## EXERCISE PROMPT
Would you set down the whole listing again exactly as it appears?

## PROVIDED DATA
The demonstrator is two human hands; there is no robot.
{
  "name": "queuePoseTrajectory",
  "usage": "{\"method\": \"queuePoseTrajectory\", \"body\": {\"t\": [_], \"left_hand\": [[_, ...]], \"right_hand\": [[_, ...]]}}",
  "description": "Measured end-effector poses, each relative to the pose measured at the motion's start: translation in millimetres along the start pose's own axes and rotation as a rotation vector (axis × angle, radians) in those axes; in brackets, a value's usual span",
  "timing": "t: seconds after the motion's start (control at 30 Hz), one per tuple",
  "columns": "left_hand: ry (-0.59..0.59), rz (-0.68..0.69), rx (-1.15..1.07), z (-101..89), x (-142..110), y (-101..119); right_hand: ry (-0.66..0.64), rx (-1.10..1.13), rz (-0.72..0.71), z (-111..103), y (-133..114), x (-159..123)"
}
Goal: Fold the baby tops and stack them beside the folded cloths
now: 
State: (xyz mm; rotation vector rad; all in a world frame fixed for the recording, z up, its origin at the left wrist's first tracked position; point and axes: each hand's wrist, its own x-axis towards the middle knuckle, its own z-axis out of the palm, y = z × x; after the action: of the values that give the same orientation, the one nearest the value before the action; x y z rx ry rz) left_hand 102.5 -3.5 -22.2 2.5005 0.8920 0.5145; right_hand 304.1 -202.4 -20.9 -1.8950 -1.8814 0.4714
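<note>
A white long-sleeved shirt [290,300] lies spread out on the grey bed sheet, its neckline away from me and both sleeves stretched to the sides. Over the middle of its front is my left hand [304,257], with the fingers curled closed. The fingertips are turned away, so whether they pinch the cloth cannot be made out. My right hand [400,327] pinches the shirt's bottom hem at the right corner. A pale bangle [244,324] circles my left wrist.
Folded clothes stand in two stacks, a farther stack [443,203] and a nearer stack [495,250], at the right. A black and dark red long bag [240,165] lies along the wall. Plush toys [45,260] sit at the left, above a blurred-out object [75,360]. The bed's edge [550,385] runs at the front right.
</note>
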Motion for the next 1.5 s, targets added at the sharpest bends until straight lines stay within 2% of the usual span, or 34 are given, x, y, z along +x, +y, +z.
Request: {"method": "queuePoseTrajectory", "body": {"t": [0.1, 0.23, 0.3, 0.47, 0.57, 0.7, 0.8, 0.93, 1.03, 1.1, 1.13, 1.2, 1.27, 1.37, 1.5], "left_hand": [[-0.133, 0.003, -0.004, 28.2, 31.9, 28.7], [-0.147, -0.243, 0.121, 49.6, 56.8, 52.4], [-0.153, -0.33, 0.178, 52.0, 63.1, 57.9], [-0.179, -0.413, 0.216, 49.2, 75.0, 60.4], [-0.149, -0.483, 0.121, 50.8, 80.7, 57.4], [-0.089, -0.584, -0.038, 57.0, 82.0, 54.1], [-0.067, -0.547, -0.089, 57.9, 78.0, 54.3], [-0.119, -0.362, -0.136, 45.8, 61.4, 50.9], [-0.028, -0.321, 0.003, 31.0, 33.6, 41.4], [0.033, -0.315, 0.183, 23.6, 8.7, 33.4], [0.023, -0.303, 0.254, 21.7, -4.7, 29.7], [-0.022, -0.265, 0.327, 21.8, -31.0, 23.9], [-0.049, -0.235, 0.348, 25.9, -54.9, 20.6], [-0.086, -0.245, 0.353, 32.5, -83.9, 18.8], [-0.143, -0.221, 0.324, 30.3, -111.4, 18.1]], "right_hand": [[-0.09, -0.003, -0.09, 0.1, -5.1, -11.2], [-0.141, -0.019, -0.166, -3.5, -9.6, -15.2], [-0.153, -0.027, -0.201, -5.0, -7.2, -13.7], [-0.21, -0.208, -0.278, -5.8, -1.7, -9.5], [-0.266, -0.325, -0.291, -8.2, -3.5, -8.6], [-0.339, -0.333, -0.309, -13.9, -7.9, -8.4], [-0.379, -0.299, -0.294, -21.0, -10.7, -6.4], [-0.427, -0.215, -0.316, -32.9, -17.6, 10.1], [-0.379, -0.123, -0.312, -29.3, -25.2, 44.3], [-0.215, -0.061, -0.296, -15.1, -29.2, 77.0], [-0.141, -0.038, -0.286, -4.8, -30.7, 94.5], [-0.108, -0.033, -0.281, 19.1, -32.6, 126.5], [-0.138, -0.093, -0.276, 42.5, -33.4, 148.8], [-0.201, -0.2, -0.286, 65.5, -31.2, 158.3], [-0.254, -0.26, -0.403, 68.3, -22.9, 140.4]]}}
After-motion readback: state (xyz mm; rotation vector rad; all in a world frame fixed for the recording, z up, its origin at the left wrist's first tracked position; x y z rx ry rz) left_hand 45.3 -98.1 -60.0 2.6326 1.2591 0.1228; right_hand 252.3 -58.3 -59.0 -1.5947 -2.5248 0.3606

## REPLY TO THE TASK
The demonstrator is two human hands; there is no robot.
{
  "name": "queuePoseTrajectory",
  "usage": "{\"method\": \"queuePoseTrajectory\", \"body\": {\"t\": [_], \"left_hand\": [[_, ...]], \"right_hand\": [[_, ...]]}}",
  "description": "Measured end-effector poses, each relative to the pose measured at the motion's start: translation in millimetres along the start pose's own axes and rotation as a rotation vector (axis × angle, radians) in those axes; in brackets, a value's usual span",
  "timing": "t: seconds after the motion's start (control at 30 Hz), one per tuple",
  "columns": "left_hand: ry (-0.59..0.59), rz (-0.68..0.69), rx (-1.15..1.07), z (-101..89), x (-142..110), y (-101..119); right_hand: ry (-0.66..0.64), rx (-1.10..1.13), rz (-0.72..0.71), z (-111..103), y (-133..114), x (-159..123)"
}
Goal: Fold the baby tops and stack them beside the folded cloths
now: 
State: (xyz mm; rotation vector rad; all in a world frame fixed for the recording, z up, its origin at the left wrist's first tracked position; point and axes: each hand's wrist, its own x-axis towards the middle knuckle, its own z-axis out of the palm, y = z × x; after the action: of the values that give the same orientation, the one nearest the value before the action; x y z rx ry rz) left_hand 102.5 -3.5 -22.2 2.5005 0.8920 0.5145; right_hand 304.1 -202.4 -20.9 -1.8950 -1.8814 0.4714
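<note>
A white long-sleeved shirt [290,300] lies spread out on the grey bed sheet, its neckline away from me and both sleeves stretched to the sides. Over the middle of its front is my left hand [304,257], with the fingers curled closed. The fingertips are turned away, so whether they pinch the cloth cannot be made out. My right hand [400,327] pinches the shirt's bottom hem at the right corner. A pale bangle [244,324] circles my left wrist.
Folded clothes stand in two stacks, a farther stack [443,203] and a nearer stack [495,250], at the right. A black and dark red long bag [240,165] lies along the wall. Plush toys [45,260] sit at the left, above a blurred-out object [75,360]. The bed's edge [550,385] runs at the front right.
</note>
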Motion for the next 1.5 s, targets added at the sharpest bends until straight lines stay within 2% of the usual span, or 34 are given, x, y, z along +x, +y, +z.
Request: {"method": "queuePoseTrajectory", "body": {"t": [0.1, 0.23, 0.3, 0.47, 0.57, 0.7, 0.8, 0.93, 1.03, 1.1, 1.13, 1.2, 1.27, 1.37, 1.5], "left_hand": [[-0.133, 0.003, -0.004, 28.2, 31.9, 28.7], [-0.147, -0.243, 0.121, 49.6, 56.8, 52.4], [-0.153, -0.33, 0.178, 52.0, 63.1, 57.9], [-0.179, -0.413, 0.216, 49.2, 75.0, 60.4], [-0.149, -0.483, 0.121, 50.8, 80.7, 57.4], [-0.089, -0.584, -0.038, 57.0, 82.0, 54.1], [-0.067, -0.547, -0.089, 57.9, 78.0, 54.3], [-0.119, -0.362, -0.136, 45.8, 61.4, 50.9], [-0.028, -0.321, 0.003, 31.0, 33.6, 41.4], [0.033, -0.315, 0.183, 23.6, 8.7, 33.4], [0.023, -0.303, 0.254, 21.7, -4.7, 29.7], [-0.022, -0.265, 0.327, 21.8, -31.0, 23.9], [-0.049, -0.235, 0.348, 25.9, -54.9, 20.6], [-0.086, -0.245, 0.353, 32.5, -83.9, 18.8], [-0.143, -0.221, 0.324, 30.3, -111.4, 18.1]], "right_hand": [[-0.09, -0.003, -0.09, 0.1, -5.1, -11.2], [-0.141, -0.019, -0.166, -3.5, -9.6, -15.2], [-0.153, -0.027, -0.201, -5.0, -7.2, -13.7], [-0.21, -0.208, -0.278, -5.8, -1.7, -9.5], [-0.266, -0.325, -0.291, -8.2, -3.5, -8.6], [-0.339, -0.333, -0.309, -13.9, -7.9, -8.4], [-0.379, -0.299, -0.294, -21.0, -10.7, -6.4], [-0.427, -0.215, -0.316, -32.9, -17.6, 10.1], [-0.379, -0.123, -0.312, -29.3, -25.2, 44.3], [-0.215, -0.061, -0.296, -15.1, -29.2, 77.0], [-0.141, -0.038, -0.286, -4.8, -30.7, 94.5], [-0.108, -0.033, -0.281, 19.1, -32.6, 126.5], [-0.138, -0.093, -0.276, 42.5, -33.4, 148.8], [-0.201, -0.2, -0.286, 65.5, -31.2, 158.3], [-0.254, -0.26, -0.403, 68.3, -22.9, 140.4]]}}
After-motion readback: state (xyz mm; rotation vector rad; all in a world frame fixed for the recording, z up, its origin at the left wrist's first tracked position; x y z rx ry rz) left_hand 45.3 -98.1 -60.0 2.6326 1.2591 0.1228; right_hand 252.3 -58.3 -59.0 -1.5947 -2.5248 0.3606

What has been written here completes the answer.